What to produce: Word for word, output the data that follows.

Dataset extract:
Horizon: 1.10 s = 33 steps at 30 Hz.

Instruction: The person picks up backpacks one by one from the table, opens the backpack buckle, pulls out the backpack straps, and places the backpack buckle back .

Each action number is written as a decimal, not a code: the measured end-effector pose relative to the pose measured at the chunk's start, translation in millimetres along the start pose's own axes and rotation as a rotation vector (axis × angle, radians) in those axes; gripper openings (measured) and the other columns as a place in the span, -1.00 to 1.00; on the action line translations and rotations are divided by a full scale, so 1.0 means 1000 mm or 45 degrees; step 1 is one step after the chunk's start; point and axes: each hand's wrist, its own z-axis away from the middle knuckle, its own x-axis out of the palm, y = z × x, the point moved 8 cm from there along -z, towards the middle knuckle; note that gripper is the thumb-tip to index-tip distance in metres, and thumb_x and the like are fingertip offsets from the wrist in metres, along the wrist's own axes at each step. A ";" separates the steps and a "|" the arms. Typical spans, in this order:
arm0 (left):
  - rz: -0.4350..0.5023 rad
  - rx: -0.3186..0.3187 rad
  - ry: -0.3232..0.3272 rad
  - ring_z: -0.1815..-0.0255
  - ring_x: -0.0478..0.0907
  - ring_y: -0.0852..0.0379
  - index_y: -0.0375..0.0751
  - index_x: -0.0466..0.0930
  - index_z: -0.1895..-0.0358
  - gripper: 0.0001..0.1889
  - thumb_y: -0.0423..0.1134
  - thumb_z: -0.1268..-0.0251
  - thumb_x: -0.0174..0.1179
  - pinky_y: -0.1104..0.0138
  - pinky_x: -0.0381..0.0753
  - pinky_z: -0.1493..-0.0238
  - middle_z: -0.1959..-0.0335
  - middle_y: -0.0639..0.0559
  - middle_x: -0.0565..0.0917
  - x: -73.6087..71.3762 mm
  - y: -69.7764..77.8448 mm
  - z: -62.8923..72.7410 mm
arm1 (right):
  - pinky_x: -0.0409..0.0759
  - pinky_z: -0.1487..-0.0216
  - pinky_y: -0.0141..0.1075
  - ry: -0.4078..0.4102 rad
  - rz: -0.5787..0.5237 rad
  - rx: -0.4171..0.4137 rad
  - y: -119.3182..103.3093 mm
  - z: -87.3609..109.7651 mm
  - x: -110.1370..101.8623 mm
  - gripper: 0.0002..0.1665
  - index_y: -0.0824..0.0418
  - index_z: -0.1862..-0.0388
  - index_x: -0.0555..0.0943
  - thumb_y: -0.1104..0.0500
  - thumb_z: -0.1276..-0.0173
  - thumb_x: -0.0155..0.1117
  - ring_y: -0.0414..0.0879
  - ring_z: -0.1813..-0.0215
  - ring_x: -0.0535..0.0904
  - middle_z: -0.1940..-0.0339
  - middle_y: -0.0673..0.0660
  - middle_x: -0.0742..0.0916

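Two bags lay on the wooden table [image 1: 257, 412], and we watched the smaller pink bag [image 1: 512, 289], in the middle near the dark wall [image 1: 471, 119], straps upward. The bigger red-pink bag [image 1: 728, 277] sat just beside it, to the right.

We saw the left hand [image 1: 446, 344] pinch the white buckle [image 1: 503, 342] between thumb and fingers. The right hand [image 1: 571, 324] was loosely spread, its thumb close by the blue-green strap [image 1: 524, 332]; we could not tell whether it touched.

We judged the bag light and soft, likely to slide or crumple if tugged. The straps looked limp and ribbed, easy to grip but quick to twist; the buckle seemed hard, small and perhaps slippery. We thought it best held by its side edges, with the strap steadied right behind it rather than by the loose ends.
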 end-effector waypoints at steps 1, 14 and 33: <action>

Result of this exercise:
Horizon: 1.10 s = 33 steps at 30 Hz.

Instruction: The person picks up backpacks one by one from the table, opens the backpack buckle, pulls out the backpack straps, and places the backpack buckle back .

Each action number is written as a decimal, not a code: the measured end-effector pose relative to the pose measured at the chunk's start, translation in millimetres along the start pose's own axes and rotation as a rotation vector (axis × angle, radians) in those axes; gripper openings (measured) and the other columns as a place in the span, -1.00 to 1.00; on the action line translations and rotations are divided by a full scale, so 1.0 means 1000 mm or 45 degrees; step 1 is one step after the chunk's start; point and axes: each hand's wrist, its own z-axis away from the middle knuckle, its own x-axis out of the palm, y = z × x, the point moved 8 cm from there along -z, towards the middle knuckle; note that gripper is the thumb-tip to index-tip distance in metres, and thumb_x and the like are fingertip offsets from the wrist in metres, along the wrist's own axes at each step. A ";" separates the steps and a "|" the arms. Typical spans, in this order:
arm0 (left):
  - rz: -0.4350..0.5023 rad
  - rx: -0.3186..0.3187 rad
  - ry: -0.3232..0.3272 rad
  - ring_z: -0.1815..-0.0255
  - ring_x: -0.0478..0.0907
  - ring_y: -0.0852..0.0379
  - index_y: -0.0375..0.0751
  - index_x: -0.0466..0.0930
  - index_z: -0.1895..-0.0358
  - gripper: 0.0001..0.1889
  - thumb_y: -0.0423..0.1134
  - thumb_z: -0.1268..-0.0251
  - thumb_x: -0.0174..0.1179
  - pinky_y: -0.1104..0.0138
  - pinky_x: -0.0381..0.0753
  - pinky_z: -0.1493..-0.0238
  - middle_z: -0.1959..-0.0335
  - middle_y: -0.0639..0.0559
  - middle_x: -0.0565..0.0917
  - x: -73.6087..71.3762 mm
  - y: -69.7764..77.8448 mm
  - z: -62.8923..72.7410 mm
arm1 (right):
  - pinky_x: -0.0409..0.0759
  - pinky_z: -0.1487..-0.0216
  - pinky_y: -0.0141..0.1075
  - ry: -0.4078..0.4102 rad
  - rz: -0.5787..0.5237 rad
  - rx: -0.4171..0.4137 rad
  - y: -119.3182..103.3093 mm
  - z: -87.3609..109.7651 mm
  - x: -110.1370..101.8623 mm
  - gripper: 0.0002..0.1665
  - index_y: -0.0824..0.0418
  - index_z: -0.1862..-0.0388
  - index_x: -0.0555..0.0943
  - thumb_y: -0.1104..0.0500
  - thumb_z: -0.1276..-0.0173
  - thumb_x: -0.0155..0.1117
  - ring_y: -0.0414..0.0879
  - ring_z: -0.1813..-0.0215
  - ring_x: -0.0535..0.0904
  - middle_z: -0.1940..-0.0339
  - middle_y: -0.0673..0.0660
  - middle_x: -0.0742..0.0916

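Two bags lay on the wooden table [image 1: 257, 412], and we watched the smaller pink bag [image 1: 512, 289], in the middle near the dark wall [image 1: 471, 119], straps upward. The bigger red-pink bag [image 1: 728, 277] sat just beside it, to the right.

We saw the left hand [image 1: 446, 344] pinch the white buckle [image 1: 503, 342] between thumb and fingers. The right hand [image 1: 571, 324] was loosely spread, its thumb close by the blue-green strap [image 1: 524, 332]; we could not tell whether it touched.

We judged the bag light and soft, likely to slide or crumple if tugged. The straps looked limp and ribbed, easy to grip but quick to twist; the buckle seemed hard, small and perhaps slippery. We thought it best held by its side edges, with the strap steadied right behind it rather than by the loose ends.
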 end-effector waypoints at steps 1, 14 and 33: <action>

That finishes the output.